In Bolger, moreover, the court stated that in deciding whether speech
is commercial two relevant considerations are advertising format and
economic motivation. (Bolger, supra, 463 U.S. at pp. 66-67.) These
considerations imply that commercial speech generally or typically
is directed to an audience of persons who may be influenced by that
speech to engage in a commercial transaction with the speaker or the
person on whose behalf the speaker is acting. Speech in advertising
format typically, although not invariably, is speech about a product
or service by a person who is offering that product or service at a
price, directed to persons [27 Cal.4th 961] who may want, and be willing
to pay for, that product or service. Citing New York Times v. Sullivan,
supra, 376 U.S. 254, which concerned a newspaper advertisement seeking
contributions for civil rights causes, the court cautioned, however,
that presentation in advertising format does not necessarily establish
that a message is commercial in character. (Bolger, supra, at p. 66.)

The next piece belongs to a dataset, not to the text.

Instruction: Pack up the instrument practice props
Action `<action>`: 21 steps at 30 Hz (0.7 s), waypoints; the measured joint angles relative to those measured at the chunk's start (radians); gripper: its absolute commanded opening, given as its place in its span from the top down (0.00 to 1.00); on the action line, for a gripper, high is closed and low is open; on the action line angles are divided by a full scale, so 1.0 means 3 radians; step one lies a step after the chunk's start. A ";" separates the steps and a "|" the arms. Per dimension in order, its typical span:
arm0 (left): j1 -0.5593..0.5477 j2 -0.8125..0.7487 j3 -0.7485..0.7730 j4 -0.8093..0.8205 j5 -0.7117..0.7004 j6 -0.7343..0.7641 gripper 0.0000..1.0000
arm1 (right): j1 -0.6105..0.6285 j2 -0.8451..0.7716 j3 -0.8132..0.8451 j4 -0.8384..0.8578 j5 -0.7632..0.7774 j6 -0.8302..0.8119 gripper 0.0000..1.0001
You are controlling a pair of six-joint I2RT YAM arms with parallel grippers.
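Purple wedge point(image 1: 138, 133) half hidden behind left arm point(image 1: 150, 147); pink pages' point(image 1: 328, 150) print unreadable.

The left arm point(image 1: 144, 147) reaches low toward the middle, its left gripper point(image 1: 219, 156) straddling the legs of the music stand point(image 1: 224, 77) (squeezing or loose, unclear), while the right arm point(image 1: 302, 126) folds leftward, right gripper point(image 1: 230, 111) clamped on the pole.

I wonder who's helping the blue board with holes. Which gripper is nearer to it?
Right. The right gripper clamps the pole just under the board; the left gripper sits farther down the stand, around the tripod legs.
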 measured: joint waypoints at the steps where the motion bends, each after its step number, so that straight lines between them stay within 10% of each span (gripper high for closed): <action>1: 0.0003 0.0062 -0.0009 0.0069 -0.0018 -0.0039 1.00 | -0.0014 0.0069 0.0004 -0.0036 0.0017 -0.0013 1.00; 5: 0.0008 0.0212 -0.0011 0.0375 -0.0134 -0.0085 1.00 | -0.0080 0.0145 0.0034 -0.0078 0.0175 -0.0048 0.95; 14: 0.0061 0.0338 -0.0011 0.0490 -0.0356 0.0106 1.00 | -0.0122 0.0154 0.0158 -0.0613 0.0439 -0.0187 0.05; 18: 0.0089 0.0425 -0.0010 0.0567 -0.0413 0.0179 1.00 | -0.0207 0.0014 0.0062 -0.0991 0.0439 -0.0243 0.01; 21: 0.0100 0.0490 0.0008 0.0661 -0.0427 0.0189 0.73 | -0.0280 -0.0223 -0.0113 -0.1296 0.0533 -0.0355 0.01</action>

Economic motivation likewise implies that the speech is intended to
lead to commercial transactions, which in turn assumes that the speaker
and the target audience are persons who will engage in those transactions,
or their agents or intermediaries.
Finally, the factual content of the message should be
commercial in character. In the context of regulation
of false or
misleading advertising,
this typically means that the speech consists of representations
of fact about the business operations, products, or services
of the speaker
(or the individual or company that the speaker represents),
made for the purpose of promoting sales of, or other
commercial transactions
in, the speaker's products or services. This is consistent
with, and
implicit in, the United States Supreme Court's commercial
speech decisions, each of which has involved statements
about a product
or service, or
about the operations or qualifications of the person
offering the product or service. (See, e.g., Rubin v.
Coors Brewing
Co., supra,
514 U.S.
476 [statement of alcohol content on beer bottle label];
Ibanez v. Florida Dept. of Business & Professional
Regulation, Bd. of Accountancy, supra, 512 U.S. 136 [statements
on an
attorney's letterhead and business
cards describing attorney's qualifications]; Va. Pharmacy
Bd. v. Va. Consumer Council, supra, 425 U.S. 748 [advertisements
showing
prices
of prescription drugs].)
This is also consistent with the third Bolger factor--product
references. By "product references," we do not understand the United
States Supreme Court to mean only statements about the price, qualities,
or availability of individual items offered for sale. Rather, we understand "product
references" to include also, for example, statements about the
manner in which the products are manufactured, distributed, or sold,
about repair or warranty services that the seller provides to purchasers
of the product, or about the identity or qualifications of persons
who manufacture, distribute, sell, service, or endorse the product.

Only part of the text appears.